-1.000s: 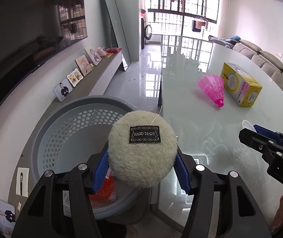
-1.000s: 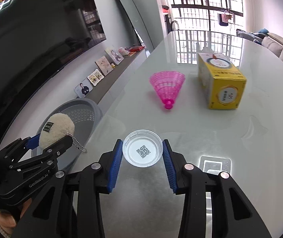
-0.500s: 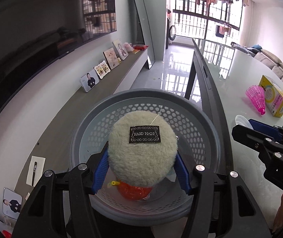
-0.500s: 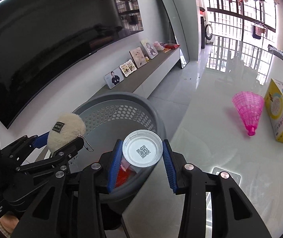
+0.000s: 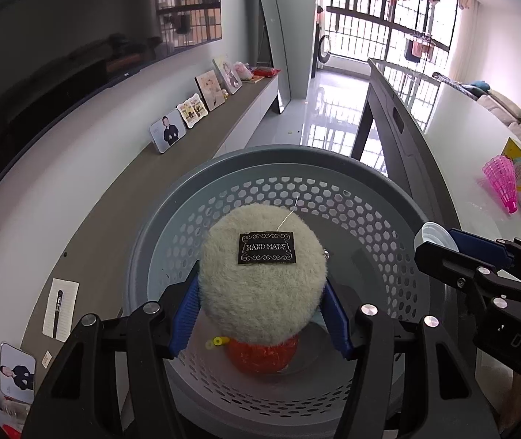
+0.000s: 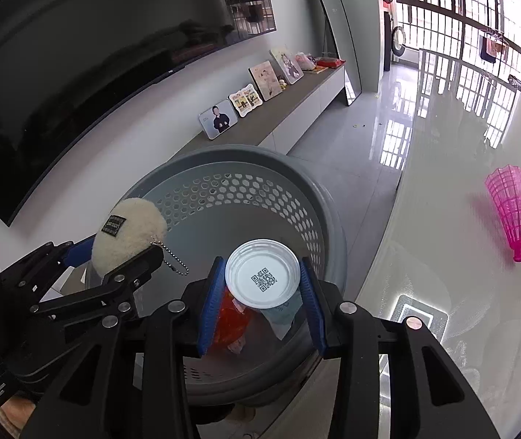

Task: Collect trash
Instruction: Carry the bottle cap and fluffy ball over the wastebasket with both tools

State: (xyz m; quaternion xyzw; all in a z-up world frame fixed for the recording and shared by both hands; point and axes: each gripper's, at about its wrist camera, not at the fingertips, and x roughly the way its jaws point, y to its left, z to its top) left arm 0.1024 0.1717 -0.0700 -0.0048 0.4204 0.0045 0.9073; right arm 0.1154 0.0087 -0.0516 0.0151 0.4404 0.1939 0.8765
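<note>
Trash comes in two bits here. One is a round fluffy cream pom-pom with a black "HAND MADE" label point(image 5: 264, 280), squeezed between the blue pads of the left tool point(image 5: 262, 314), which is about half open around it. The other is a white plastic lid with a square code point(image 6: 263, 273), pinched tight in the right tool point(image 6: 262, 292). Both hang over the round grey holey basket point(image 5: 381, 226), right below the tools. A red thing point(image 5: 260, 356) lies at the bottom. The lid sits near the basket's edge by the table point(image 6: 443, 256), so it could tip out. The pom-pom's bead chain point(image 6: 172, 259) could catch on a tool.
</note>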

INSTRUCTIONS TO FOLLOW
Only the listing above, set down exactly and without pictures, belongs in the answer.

PROBLEM SOLUTION
-1.000s: 
-1.000s: 
-0.500s: 
-0.500s: 
+0.000s: 
+0.000s: 

Task: Collect trash
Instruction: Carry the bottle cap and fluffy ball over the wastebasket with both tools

State: (xyz m; quaternion xyzw; all in a z-up world frame fixed for the recording and shared by both hands; point and axes: each gripper's, at about its wrist camera, not at the fingertips, and x roughly the way its jaws point, y to its left, z to its top) left arm 0.1024 0.1717 -0.0700 -0.0048 0.4204 0.0045 0.9073; right arm 0.1154 0.0087 -0.0516 0.0151 0.4404 0.1939 0.8765
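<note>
Trash comes in two bits here. One is a round fluffy cream pom-pom with a black "HAND MADE" label point(image 5: 264, 280), squeezed between the blue pads of the left tool point(image 5: 262, 314), which is about half open around it. The other is a white plastic lid with a square code point(image 6: 263, 273), pinched tight in the right tool point(image 6: 262, 292). Both hang over the round grey holey basket point(image 5: 381, 226), right below the tools. A red thing point(image 5: 260, 356) lies at the bottom. The lid sits near the basket's edge by the table point(image 6: 443, 256), so it could tip out. The pom-pom's bead chain point(image 6: 172, 259) could catch on a tool.
</note>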

The exercise requires no further work.